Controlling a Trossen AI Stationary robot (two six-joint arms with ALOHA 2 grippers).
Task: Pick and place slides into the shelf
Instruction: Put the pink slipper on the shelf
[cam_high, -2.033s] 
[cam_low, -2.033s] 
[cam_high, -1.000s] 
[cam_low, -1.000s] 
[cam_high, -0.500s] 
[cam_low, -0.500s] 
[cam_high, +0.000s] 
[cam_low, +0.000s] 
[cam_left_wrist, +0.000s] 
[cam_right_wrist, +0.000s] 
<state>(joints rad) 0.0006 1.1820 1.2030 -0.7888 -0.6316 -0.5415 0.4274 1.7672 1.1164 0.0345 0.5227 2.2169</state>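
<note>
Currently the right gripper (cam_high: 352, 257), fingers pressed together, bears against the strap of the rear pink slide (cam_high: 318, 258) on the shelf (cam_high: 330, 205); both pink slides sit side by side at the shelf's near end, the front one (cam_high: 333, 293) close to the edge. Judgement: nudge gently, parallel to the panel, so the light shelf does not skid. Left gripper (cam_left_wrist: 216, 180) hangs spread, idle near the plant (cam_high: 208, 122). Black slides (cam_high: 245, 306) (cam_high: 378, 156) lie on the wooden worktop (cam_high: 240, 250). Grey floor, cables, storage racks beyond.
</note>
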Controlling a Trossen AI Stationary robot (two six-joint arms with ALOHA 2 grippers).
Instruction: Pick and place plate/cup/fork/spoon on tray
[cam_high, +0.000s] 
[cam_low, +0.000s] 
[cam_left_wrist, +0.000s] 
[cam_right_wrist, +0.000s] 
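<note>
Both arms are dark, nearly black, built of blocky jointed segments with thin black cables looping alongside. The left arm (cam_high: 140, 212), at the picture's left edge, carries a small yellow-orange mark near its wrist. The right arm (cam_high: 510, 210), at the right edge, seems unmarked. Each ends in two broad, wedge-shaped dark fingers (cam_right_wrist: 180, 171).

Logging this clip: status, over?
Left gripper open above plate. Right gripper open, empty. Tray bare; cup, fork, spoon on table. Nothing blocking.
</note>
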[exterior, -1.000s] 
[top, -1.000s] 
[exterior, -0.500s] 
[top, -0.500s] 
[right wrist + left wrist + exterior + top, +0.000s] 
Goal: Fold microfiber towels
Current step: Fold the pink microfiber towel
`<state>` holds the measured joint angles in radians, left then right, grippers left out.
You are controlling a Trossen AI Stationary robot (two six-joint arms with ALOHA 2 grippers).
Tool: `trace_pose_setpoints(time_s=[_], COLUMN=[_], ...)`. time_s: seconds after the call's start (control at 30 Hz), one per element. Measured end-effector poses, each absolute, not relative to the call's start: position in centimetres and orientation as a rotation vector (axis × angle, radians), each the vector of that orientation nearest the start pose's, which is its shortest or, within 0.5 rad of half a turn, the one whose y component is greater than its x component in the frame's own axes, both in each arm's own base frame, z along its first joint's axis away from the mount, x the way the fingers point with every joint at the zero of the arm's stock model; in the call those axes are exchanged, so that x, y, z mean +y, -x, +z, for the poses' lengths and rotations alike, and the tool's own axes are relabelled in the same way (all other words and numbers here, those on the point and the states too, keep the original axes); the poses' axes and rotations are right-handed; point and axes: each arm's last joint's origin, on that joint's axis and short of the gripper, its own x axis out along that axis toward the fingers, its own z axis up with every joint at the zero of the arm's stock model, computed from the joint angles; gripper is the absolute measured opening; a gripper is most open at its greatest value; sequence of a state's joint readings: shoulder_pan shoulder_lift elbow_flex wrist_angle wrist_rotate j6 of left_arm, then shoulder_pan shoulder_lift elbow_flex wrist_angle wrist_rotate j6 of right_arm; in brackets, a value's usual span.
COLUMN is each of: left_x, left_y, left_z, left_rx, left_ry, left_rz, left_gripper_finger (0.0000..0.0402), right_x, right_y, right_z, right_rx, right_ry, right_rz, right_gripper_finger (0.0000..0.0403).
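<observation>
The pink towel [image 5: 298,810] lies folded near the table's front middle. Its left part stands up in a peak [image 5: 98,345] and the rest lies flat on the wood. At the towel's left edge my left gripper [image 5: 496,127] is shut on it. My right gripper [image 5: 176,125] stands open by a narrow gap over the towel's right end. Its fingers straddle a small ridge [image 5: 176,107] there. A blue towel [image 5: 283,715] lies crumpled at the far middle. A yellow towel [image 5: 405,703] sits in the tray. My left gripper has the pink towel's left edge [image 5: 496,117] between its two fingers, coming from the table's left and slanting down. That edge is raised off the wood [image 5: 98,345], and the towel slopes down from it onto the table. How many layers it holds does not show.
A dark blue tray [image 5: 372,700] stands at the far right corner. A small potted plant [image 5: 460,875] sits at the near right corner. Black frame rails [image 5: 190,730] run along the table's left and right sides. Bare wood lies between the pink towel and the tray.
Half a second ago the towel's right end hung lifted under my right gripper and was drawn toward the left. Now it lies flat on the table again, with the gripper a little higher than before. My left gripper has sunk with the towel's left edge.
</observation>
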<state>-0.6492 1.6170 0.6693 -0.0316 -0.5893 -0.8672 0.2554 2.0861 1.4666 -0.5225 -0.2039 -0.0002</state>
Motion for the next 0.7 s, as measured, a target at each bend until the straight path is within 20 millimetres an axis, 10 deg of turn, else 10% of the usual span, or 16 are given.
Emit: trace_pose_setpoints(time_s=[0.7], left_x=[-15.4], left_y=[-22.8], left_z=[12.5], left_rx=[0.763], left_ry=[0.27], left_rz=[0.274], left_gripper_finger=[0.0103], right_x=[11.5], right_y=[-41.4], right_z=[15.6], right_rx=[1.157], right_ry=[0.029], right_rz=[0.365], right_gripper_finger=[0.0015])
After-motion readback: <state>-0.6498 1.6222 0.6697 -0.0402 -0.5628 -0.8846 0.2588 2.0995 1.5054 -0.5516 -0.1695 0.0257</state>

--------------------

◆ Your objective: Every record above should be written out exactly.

◆ Response for this exercise:
Controlling a Trossen AI Stationary robot (two six-joint arms with ALOHA 2 grippers).
Task: Pick and place slides into the shelf
Instruction: Put the pink slipper on the shelf
[cam_high, -2.033s] 
[cam_low, -2.033s] 
[cam_high, -1.000s] 
[cam_low, -1.000s] 
[cam_high, -0.500s] 
[cam_low, -0.500s] 
[cam_high, +0.000s] 
[cam_low, +0.000s] 
[cam_left_wrist, +0.000s] 
[cam_right_wrist, +0.000s] 
<state>(joints rad) 0.0006 1.1820 1.2030 -0.7888 -0.6316 -0.5415 0.4274 1.7672 1.1164 0.0345 0.5227 2.2169</state>
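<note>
Currently the right gripper (cam_high: 352, 257), fingers pressed together, bears against the strap of the rear pink slide (cam_high: 318, 258) on the shelf (cam_high: 330, 205); both pink slides sit side by side at the shelf's near end, the front one (cam_high: 333, 293) close to the edge. Judgement: nudge gently, parallel to the panel, so the light shelf does not skid. Left gripper (cam_left_wrist: 216, 180) hangs spread, idle near the plant (cam_high: 208, 122). Black slides (cam_high: 245, 306) (cam_high: 378, 156) lie on the wooden worktop (cam_high: 240, 250). Grey floor, cables, storage racks beyond.
</note>
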Controlling a Trossen AI Stationary robot (two six-joint arms with ALOHA 2 grippers).
Instruction: Pick and place plate/cup/fork/spoon on tray
[cam_high, +0.000s] 
[cam_low, +0.000s] 
[cam_left_wrist, +0.000s] 
[cam_right_wrist, +0.000s] 
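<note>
Both arms are dark, nearly black, built of blocky jointed segments with thin black cables looping alongside. The left arm (cam_high: 140, 212), at the picture's left edge, carries a small yellow-orange mark near its wrist. The right arm (cam_high: 510, 210), at the right edge, seems unmarked. Each ends in two broad, wedge-shaped dark fingers (cam_right_wrist: 180, 171).

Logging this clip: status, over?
Left gripper open above plate. Right gripper open, empty. Tray bare; cup, fork, spoon on table. Nothing blocking.
</note>
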[exterior, -1.000s] 
[top, -1.000s] 
[exterior, -0.500s] 
[top, -0.500s] 
[right wrist + left wrist + exterior + top, +0.000s] 
Goal: Fold microfiber towels
Current step: Fold the pink microfiber towel
`<state>` holds the measured joint angles in radians, left then right, grippers left out.
You are controlling a Trossen AI Stationary robot (two six-joint arms with ALOHA 2 grippers).
Tool: `trace_pose_setpoints(time_s=[_], COLUMN=[_], ...)`. time_s: seconds after the call's start (control at 30 Hz), one per element. Measured end-effector poses, each absolute, not relative to the call's start: position in centimetres and orientation as a rotation vector (axis × angle, radians), each the vector of that orientation nearest the start pose's, which is its shortest or, within 0.5 rad of half a turn, the one whose y component is greater than its x component in the frame's own axes, both in each arm's own base frame, z along its first joint's axis away from the mount, x the way the fingers point with every joint at the zero of the arm's stock model; in the call those axes are exchanged, so that x, y, z mean +y, -x, +z, for the poses' lengths and rotations alike, and the tool's own axes are relabelled in the same way (all other words and numbers here, those on the point and the states too, keep the original axes); the poses' axes and rotations are right-handed; point and axes: each arm's last joint's origin, on that joint's axis and short of the gripper, its own x axis out along that axis toward the fingers, its own z axis up with every joint at the zero of the arm's stock model, computed from the joint angles; gripper is the absolute measured opening; a gripper is most open at its greatest value; sequence of a state's joint readings: shoulder_pan shoulder_lift elbow_flex wrist_angle wrist_rotate j6 of left_arm, then shoulder_pan shoulder_lift elbow_flex wrist_angle wrist_rotate j6 of right_arm; in brackets, a value's usual span.
COLUMN is each of: left_x, left_y, left_z, left_rx, left_ry, left_rz, left_gripper_finger (0.0000..0.0402), right_x, right_y, right_z, right_rx, right_ry, right_rz, right_gripper_finger (0.0000..0.0403).
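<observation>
The pink towel [image 5: 298,810] lies folded near the table's front middle. Its left part stands up in a peak [image 5: 98,345] and the rest lies flat on the wood. At the towel's left edge my left gripper [image 5: 496,127] is shut on it. My right gripper [image 5: 176,125] stands open by a narrow gap over the towel's right end. Its fingers straddle a small ridge [image 5: 176,107] there. A blue towel [image 5: 283,715] lies crumpled at the far middle. A yellow towel [image 5: 405,703] sits in the tray. My left gripper has the pink towel's left edge [image 5: 496,117] between its two fingers, coming from the table's left and slanting down. That edge is raised off the wood [image 5: 98,345], and the towel slopes down from it onto the table. How many layers it holds does not show.
A dark blue tray [image 5: 372,700] stands at the far right corner. A small potted plant [image 5: 460,875] sits at the near right corner. Black frame rails [image 5: 190,730] run along the table's left and right sides. Bare wood lies between the pink towel and the tray.
Half a second ago the towel's right end hung lifted under my right gripper and was drawn toward the left. Now it lies flat on the table again, with the gripper a little higher than before. My left gripper has sunk with the towel's left edge.
</observation>
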<state>-0.6492 1.6170 0.6693 -0.0316 -0.5893 -0.8672 0.2554 2.0861 1.4666 -0.5225 -0.2039 -0.0002</state>
Motion for the next 0.7 s, as measured, a target at each bend until the straight path is within 20 millimetres an axis, 10 deg of turn, else 10% of the usual span, or 16 are given.
Emit: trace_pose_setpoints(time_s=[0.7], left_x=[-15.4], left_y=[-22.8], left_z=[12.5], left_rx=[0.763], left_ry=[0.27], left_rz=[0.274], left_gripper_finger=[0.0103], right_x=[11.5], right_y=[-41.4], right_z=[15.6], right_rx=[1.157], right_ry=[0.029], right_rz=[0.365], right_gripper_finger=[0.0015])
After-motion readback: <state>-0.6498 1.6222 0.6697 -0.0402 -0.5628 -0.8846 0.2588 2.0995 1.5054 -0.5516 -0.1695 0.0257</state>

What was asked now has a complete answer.